For system architecture reasons, AMD's MCM picture is a little more complex than was Intel's, because each Istanbul chip has its own on-die dual-channel DDR3 memory controller, along with four HyperTransport links. Obviously, you can't push each chip's full interconnect bandwidth through a single socket, so AMD had to cut out some links.

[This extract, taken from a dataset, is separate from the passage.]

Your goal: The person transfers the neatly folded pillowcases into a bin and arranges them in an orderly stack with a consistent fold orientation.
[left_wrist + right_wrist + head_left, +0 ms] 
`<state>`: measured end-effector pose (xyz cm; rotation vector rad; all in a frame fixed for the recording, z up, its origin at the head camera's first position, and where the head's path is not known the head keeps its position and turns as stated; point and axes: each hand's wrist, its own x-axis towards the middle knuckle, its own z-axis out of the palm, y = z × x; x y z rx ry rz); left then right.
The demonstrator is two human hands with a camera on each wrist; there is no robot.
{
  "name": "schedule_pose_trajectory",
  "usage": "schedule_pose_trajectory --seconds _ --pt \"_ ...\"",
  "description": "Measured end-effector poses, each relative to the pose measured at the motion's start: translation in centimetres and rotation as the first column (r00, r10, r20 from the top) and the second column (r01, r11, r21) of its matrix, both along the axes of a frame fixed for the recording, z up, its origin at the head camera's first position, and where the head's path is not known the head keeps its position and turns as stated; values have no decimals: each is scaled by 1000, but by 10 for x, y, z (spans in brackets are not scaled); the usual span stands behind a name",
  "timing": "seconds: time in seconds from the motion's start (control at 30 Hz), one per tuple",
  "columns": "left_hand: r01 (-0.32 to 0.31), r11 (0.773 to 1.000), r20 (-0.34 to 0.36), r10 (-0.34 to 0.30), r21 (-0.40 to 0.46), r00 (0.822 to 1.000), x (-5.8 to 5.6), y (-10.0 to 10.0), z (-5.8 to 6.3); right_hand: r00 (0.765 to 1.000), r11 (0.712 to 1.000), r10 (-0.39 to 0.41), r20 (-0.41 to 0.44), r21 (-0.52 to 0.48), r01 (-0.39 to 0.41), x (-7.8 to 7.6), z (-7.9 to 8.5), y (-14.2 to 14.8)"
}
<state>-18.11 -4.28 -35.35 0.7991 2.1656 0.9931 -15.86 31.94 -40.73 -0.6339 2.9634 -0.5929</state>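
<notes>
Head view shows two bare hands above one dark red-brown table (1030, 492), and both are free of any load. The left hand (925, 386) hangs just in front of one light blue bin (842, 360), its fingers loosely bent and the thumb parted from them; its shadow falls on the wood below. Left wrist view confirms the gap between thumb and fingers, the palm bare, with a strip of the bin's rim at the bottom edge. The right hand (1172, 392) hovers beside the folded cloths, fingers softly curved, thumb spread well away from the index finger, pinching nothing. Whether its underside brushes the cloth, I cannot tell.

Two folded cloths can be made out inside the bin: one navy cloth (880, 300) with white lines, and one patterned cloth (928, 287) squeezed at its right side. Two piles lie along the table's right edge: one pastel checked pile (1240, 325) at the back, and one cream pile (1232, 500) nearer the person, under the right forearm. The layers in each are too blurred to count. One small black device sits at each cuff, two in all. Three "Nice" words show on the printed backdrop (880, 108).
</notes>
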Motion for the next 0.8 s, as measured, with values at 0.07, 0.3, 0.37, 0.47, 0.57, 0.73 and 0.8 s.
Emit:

The company's MCM 2.0 design has four total HT ports (two per chip) and four DDR3 memory ports (two per chip) on each MCM. For each individual chip, one of the links is x16 and another is x8. The two chips are connected inside the module by a x16 HT link.

Even with four HT links and four memory channels to keep the MCM fed, 12 cores is still a lot to pack into a single socket, and bandwidth starvation is a concern. To help alleviate the bandwidth pressure AMD's Istanbul made a very smart tradeoff in the form of HT Assist, and this tradeoff is carried over to Magny-Cours, where it's even more necessary.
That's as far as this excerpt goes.